Parmi les monuments de Ravenne, le Mausolée de Galla Placidia est sans doute l’un des plus réputés. Construit au début du Vème siècle dans un style byzantin, ses plafonds sont couverts de mosaïques à la gloire de Jésus. À l’intérieur, on trouve trois tombes : celle de l’impératrice Galla Placidia, celle de son frère, et celle de son fils. Même si l’on porte peu d’intérêt à la religion, on ne peut qu’être ébloui par la qualité et la minutie du décor.
« È la Vergine », me glisse une vieille dame à l’oreille. « La Vergine Maria », précise-t-telle devant mon air incrédule, avant de battre en retraite.

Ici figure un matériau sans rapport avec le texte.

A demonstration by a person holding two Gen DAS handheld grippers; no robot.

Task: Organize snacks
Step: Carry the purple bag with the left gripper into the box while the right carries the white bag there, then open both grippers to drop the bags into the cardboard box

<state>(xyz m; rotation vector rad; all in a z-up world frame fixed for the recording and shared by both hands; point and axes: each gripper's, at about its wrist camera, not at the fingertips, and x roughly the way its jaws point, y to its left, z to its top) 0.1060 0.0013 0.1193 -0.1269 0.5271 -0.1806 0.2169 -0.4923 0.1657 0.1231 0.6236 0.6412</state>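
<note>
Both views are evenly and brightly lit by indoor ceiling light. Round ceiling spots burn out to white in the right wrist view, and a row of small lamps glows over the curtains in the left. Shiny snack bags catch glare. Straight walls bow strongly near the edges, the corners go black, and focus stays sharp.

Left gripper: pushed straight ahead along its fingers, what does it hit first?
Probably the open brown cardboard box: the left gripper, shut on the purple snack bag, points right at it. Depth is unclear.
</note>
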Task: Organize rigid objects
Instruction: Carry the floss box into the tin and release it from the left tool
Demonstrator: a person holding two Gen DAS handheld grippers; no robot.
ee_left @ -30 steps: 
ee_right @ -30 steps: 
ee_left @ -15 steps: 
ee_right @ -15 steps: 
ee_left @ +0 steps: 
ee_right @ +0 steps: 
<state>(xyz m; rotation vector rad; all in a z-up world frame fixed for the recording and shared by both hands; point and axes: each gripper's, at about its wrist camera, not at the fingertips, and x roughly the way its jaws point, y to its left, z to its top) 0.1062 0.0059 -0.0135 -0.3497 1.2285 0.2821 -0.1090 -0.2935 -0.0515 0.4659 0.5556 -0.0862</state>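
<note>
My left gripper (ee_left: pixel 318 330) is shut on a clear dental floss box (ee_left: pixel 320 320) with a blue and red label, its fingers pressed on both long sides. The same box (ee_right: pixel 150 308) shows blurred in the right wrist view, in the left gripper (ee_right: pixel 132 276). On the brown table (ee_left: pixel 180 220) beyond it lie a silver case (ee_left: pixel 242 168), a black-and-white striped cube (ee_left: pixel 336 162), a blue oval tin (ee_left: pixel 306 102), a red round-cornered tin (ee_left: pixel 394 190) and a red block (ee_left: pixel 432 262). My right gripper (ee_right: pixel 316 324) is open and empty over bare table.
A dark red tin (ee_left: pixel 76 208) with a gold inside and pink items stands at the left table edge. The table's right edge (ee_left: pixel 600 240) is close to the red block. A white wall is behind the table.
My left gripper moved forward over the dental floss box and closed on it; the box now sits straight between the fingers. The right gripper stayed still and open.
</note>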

Je suis dans la Basilique Saint-François, et ce que je suis venue voir, ce sont les poissons ! Oui, il y a des poissons dans l’église ! Et non, ce ne sont pas des enfants qui se sont amusés à en mettre dans les bénitiers !
Il faut savoir que Ravenne est construite sur des marais. La mer qui bordait la ville, dans l’Antiquité, s’est reculée, et depuis, la ville s’enfonce, doucement. Les bâtiments anciens ont ainsi perdu deux mètres de hauteur sous plafond, et c’est dans la Basilique Saint-François qu’on le comprend le mieux. Le sol y a été refait deux fois, et l’édifice rehaussé. Mais au fond, en bas d’un escalier, comme un témoin du passé, on découvre les vestiges du premier sol, bien plus bas. Et comme l’endroit prend l’eau, les moines franciscains y ont mis des poissons. Je ne sais pas si c’est pour le symbole chrétien, ou pour les manger tous les vendredis, mais ça permettait de prouver que l’eau qui s’infiltrait n’était pas salée, mais bien de l’eau de pluie.
Et puis Ravenne, c’est aussi la ville de Dante. Ici, ils disent Dante Alighieri, son nom complet, d’ailleurs. Le poète-homme politique est mort à Ravenne en 1321, après avoir marqué la littérature italienne grâce à sa Divine Comédie, mais aussi impacté la vie politique florentine en s’opposant à l’ingérence du Pape. Condamné au bûcher, banni, il s’exile et s’installe à Ravenne.
Si les habitants de Ravenne sont fiers d’avoir en leurs murs un grand écrivain, ils n’hésitent pas pour autant à se moquer de son mausolée, qu’ils jugent peu esthétique. Ils l’appellent la carafe, en référence à sa forme... (C’est la première photo, ci-dessous)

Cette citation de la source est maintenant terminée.